▸ Assigned task
Please retype, unchanged, each line from the top of the material below through the line where "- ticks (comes" appears.

▸ Input data
────────────────
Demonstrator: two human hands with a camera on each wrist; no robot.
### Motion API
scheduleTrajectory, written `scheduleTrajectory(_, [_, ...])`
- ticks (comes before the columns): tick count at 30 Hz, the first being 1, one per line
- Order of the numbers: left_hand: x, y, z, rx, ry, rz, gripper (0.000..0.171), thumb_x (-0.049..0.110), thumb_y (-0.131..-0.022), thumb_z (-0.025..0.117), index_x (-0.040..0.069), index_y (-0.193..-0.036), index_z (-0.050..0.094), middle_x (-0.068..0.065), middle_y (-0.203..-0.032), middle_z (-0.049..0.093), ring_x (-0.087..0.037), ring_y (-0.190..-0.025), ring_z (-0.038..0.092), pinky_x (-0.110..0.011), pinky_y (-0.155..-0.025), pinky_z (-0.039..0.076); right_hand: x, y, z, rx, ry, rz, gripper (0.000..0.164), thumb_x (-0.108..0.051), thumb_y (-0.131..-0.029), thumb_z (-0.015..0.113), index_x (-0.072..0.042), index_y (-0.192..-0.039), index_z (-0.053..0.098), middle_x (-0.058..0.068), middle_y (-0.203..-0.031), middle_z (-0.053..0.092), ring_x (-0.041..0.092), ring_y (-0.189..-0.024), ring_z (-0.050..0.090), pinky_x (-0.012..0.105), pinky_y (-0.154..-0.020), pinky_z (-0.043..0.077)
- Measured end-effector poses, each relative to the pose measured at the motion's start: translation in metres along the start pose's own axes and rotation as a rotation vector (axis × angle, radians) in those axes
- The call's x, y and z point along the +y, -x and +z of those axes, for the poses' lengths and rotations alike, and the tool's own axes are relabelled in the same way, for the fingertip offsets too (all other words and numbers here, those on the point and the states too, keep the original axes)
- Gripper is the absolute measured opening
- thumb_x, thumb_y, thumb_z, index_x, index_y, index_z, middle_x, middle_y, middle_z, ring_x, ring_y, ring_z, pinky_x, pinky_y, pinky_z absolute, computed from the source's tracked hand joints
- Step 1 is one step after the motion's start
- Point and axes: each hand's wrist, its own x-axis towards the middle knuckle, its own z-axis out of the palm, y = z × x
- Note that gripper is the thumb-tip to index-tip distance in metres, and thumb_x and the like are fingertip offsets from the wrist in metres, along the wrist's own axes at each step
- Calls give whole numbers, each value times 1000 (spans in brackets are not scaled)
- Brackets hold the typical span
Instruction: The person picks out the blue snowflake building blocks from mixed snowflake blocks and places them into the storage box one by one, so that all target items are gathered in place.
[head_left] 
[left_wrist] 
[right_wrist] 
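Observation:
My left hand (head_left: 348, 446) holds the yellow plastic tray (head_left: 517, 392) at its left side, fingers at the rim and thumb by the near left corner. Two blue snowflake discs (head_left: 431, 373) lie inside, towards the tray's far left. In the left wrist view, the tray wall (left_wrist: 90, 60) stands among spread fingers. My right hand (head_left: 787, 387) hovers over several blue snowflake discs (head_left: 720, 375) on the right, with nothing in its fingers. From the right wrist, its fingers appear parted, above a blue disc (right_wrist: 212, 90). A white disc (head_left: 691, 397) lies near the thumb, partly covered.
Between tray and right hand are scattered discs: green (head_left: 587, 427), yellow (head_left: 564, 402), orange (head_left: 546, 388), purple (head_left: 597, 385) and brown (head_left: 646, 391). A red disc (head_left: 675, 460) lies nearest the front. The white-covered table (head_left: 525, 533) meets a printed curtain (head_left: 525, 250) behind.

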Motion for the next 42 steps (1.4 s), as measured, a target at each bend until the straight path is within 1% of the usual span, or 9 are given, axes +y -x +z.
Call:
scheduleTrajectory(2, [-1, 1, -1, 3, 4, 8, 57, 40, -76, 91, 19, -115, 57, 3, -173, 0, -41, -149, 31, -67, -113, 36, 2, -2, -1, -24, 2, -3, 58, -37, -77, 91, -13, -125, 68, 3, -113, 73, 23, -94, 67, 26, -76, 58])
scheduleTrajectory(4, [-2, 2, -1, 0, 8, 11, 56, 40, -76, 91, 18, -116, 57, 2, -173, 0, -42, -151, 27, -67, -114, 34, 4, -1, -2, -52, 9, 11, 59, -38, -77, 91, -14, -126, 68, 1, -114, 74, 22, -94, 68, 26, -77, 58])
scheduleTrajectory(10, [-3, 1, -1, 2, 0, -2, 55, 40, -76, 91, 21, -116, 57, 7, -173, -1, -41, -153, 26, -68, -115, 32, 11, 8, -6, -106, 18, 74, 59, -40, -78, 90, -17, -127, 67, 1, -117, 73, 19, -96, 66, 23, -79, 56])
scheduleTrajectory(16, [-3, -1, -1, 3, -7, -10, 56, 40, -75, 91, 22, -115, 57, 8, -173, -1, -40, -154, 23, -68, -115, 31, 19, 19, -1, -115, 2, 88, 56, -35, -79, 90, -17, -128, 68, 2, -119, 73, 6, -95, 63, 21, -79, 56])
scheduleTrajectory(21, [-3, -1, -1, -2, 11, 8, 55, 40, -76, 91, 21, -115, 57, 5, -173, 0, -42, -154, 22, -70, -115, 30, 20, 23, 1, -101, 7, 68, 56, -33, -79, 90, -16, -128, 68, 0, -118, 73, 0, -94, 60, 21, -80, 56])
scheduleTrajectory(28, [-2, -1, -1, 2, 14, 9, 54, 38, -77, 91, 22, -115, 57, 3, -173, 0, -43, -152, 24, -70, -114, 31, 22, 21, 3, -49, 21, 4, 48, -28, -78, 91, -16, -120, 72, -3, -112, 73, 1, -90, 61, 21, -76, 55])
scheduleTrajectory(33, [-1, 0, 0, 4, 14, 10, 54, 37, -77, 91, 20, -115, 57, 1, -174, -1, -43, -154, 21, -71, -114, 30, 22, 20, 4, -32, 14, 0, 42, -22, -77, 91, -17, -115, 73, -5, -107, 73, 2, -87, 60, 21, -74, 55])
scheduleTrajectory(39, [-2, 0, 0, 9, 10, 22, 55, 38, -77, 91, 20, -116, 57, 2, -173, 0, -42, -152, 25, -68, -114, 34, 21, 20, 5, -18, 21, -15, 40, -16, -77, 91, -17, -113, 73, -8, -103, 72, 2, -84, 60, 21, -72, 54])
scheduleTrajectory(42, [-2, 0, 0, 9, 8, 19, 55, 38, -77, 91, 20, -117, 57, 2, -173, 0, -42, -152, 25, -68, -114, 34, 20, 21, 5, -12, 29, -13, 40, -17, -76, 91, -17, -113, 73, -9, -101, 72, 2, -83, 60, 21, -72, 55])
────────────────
▸ Solution to this exercise
Demonstrator: two human hands with a camera on each wrist; no robot.
### Motion API
scheduleTrajectory, written `scheduleTrajectory(_, [_, ...])`
- ticks (comes before the columns): tick count at 30 Hz, the first being 1, one per line

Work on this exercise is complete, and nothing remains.